Task item » If a line of the data below holds the word "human", list it.

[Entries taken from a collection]
▽
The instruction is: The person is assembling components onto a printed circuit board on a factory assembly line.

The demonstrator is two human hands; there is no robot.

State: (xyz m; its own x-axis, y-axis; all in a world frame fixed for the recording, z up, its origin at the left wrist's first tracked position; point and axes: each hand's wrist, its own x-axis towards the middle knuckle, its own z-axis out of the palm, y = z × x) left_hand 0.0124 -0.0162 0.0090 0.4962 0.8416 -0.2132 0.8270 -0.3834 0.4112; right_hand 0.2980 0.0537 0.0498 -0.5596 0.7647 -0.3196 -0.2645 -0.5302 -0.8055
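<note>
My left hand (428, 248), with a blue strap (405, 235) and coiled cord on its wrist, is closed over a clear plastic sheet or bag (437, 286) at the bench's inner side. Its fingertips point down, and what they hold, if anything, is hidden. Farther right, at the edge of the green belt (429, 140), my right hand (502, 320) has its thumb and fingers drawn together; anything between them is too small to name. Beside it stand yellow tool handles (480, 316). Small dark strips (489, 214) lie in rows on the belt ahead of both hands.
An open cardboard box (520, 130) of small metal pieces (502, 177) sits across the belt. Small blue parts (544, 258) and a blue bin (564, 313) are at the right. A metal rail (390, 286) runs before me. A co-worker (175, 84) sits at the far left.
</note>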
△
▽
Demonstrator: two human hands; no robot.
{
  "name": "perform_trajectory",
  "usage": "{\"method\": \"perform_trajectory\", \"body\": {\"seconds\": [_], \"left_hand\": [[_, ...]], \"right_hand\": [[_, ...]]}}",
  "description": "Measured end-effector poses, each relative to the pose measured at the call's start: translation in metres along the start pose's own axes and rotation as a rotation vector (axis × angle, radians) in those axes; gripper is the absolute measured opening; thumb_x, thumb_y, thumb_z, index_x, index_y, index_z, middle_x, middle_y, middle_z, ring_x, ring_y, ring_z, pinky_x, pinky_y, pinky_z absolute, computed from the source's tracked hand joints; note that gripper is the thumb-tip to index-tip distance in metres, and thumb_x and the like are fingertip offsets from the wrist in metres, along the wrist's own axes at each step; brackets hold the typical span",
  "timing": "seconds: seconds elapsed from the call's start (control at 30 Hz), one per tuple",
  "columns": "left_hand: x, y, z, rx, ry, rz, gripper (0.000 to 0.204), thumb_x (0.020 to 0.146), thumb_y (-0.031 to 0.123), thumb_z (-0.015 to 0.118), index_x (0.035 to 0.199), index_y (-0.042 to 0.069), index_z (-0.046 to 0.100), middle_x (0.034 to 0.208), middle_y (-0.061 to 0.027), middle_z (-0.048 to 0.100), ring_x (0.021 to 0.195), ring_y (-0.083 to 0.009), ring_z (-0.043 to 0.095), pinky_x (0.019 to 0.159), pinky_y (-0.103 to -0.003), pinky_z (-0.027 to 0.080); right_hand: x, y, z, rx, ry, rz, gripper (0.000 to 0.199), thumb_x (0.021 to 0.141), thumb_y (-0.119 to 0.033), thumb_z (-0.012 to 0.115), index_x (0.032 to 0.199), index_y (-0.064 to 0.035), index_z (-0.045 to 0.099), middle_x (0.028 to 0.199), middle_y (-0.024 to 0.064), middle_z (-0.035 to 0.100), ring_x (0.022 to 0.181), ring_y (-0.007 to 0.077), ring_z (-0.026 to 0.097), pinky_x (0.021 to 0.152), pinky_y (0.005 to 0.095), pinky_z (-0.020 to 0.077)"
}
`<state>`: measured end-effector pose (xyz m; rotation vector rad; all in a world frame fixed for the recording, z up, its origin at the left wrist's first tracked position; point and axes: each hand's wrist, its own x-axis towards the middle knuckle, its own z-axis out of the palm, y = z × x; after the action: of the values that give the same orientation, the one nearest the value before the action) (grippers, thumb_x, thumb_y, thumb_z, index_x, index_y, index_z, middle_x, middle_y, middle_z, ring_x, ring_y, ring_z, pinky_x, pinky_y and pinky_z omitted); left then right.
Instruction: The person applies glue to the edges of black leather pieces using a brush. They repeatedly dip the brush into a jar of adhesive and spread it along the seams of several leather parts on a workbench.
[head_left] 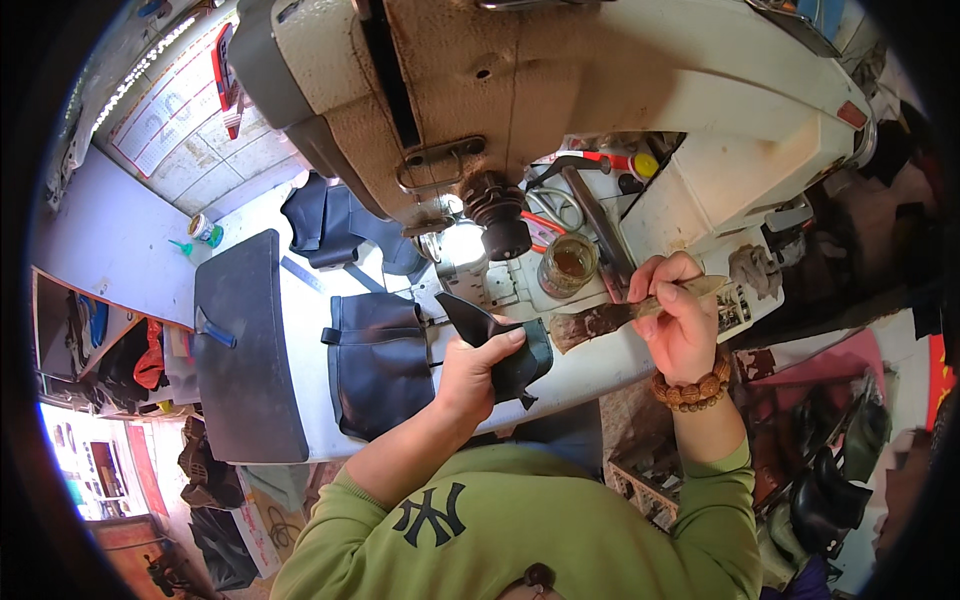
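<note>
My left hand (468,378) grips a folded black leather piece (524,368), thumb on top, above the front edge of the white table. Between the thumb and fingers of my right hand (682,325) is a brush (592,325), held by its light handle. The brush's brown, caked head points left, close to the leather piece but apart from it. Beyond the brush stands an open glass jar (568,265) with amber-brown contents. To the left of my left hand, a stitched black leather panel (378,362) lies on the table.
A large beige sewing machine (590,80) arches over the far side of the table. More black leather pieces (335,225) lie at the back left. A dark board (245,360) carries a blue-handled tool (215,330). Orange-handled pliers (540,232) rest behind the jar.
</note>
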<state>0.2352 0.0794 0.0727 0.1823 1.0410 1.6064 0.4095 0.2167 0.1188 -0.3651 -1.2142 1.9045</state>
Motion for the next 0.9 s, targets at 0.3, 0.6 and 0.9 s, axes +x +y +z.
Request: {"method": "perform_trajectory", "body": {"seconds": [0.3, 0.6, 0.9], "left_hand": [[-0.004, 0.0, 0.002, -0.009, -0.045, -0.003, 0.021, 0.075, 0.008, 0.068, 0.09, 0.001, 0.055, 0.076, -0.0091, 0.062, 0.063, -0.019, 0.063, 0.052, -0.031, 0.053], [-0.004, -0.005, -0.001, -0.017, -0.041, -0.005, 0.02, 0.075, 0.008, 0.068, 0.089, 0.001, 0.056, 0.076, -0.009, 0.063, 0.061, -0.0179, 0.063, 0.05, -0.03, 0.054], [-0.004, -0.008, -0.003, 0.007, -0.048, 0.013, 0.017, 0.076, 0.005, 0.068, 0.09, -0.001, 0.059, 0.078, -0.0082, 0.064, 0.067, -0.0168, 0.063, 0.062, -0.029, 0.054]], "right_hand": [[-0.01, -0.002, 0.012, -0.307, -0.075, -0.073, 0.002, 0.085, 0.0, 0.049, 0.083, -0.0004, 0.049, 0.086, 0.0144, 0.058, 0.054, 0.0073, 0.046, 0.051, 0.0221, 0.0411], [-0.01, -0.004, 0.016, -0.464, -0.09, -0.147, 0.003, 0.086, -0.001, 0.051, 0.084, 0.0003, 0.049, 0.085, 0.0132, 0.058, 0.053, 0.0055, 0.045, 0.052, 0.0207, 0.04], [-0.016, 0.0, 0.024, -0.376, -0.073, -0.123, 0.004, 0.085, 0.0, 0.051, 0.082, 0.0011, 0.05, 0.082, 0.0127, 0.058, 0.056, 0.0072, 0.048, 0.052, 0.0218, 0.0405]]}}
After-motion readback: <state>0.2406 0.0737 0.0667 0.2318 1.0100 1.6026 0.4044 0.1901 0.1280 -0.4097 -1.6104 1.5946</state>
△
Answer to this exercise »
The demonstrator is two human hands; there is no robot.
Demonstrator: two human hands; no robot.

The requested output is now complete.